* **PROBLEM TO SOLVE**
Repeat the data below word for word.

* **SUPPLIED MATERIAL**
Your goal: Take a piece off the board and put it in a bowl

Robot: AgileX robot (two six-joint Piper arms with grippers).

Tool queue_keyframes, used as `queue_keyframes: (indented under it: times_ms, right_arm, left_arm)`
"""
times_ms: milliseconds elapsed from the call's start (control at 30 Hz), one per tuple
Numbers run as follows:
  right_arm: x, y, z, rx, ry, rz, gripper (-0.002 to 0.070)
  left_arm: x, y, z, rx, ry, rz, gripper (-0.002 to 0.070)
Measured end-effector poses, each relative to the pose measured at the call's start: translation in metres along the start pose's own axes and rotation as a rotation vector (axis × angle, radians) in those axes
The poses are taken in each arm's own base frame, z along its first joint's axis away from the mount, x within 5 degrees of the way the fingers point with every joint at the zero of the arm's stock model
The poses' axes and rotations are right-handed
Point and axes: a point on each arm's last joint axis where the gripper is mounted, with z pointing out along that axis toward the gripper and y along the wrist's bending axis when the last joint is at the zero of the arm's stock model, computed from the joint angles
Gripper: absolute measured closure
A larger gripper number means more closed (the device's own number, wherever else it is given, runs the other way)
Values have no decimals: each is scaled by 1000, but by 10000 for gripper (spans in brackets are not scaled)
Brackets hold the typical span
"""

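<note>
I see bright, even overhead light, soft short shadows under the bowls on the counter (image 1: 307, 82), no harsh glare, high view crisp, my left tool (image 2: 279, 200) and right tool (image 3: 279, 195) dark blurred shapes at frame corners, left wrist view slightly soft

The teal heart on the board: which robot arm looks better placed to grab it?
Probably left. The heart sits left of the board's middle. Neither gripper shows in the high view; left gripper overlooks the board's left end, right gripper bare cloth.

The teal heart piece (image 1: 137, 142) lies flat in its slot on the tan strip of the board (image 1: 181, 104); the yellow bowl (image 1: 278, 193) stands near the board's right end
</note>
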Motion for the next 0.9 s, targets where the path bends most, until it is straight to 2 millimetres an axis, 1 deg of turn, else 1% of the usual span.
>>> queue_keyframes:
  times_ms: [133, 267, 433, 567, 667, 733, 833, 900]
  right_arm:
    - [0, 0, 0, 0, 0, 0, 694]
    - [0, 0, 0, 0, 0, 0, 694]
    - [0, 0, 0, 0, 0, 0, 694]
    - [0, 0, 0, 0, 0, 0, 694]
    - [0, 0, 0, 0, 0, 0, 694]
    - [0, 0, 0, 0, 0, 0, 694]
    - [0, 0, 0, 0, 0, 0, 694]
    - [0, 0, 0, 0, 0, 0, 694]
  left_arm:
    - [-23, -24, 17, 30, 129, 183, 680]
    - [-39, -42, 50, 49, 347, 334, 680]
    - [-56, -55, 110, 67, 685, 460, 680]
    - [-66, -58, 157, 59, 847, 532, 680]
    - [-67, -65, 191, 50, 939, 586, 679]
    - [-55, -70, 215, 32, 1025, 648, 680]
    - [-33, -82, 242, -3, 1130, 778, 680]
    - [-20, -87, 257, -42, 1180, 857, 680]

* **ANSWER AREA**
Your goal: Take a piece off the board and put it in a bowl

Robot: AgileX robot (two six-joint Piper arms with grippers).

Tool queue_keyframes, used as `queue_keyframes: (indented under it: times_ms, right_arm, left_arm)`
"""
times_ms: milliseconds elapsed from the call's start (control at 30 Hz), one per tuple
Numbers run as follows:
  right_arm: x, y, z, rx, ry, rz, gripper (-0.002 to 0.070)
  left_arm: x, y, z, rx, ry, rz, gripper (-0.002 to 0.070)
Measured end-effector poses, each relative to the pose measured at the call's start: translation in metres along the start pose's own axes and rotation as a rotation vector (axis × angle, radians) in those axes
The poses are taken in each arm's own base frame, z along its first joint's axis away from the mount, x within 5 degrees of the way the fingers point with every joint at the zero of the arm's stock model
The poses' axes and rotations are right-handed
Point and axes: a point on each arm's last joint axis where the gripper is mounted, with z pointing out along that axis toward the gripper and y along the wrist's bending axis when the last joint is at the zero of the arm's stock model, computed from the joint angles
Gripper: absolute measured closure
A larger gripper number means more closed (the device's own number, wherever else it is given, runs the other way)
Values have no decimals: each is scaled by 1000, but by 10000 for gripper (spans in brackets are not scaled)
Brackets hold the typical span
"""

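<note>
I see bright, even overhead light, soft short shadows under the bowls on the counter (image 1: 307, 82), no harsh glare, high view crisp, my left tool (image 2: 279, 200) and right tool (image 3: 279, 195) dark blurred shapes at frame corners, left wrist view slightly soft

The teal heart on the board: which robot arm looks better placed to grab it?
Probably left. The heart sits left of the board's middle. Neither gripper shows in the high view; left gripper overlooks the board's left end, right gripper bare cloth.

The teal heart piece (image 1: 137, 142) lies flat in its slot on the tan strip of the board (image 1: 181, 104); the yellow bowl (image 1: 278, 193) stands near the board's right end
</note>
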Motion for the next 0.9 s, targets where the path bends most, until it is straight to 2 millimetres an axis, 1 deg of turn, else 1% of the usual span.
>>> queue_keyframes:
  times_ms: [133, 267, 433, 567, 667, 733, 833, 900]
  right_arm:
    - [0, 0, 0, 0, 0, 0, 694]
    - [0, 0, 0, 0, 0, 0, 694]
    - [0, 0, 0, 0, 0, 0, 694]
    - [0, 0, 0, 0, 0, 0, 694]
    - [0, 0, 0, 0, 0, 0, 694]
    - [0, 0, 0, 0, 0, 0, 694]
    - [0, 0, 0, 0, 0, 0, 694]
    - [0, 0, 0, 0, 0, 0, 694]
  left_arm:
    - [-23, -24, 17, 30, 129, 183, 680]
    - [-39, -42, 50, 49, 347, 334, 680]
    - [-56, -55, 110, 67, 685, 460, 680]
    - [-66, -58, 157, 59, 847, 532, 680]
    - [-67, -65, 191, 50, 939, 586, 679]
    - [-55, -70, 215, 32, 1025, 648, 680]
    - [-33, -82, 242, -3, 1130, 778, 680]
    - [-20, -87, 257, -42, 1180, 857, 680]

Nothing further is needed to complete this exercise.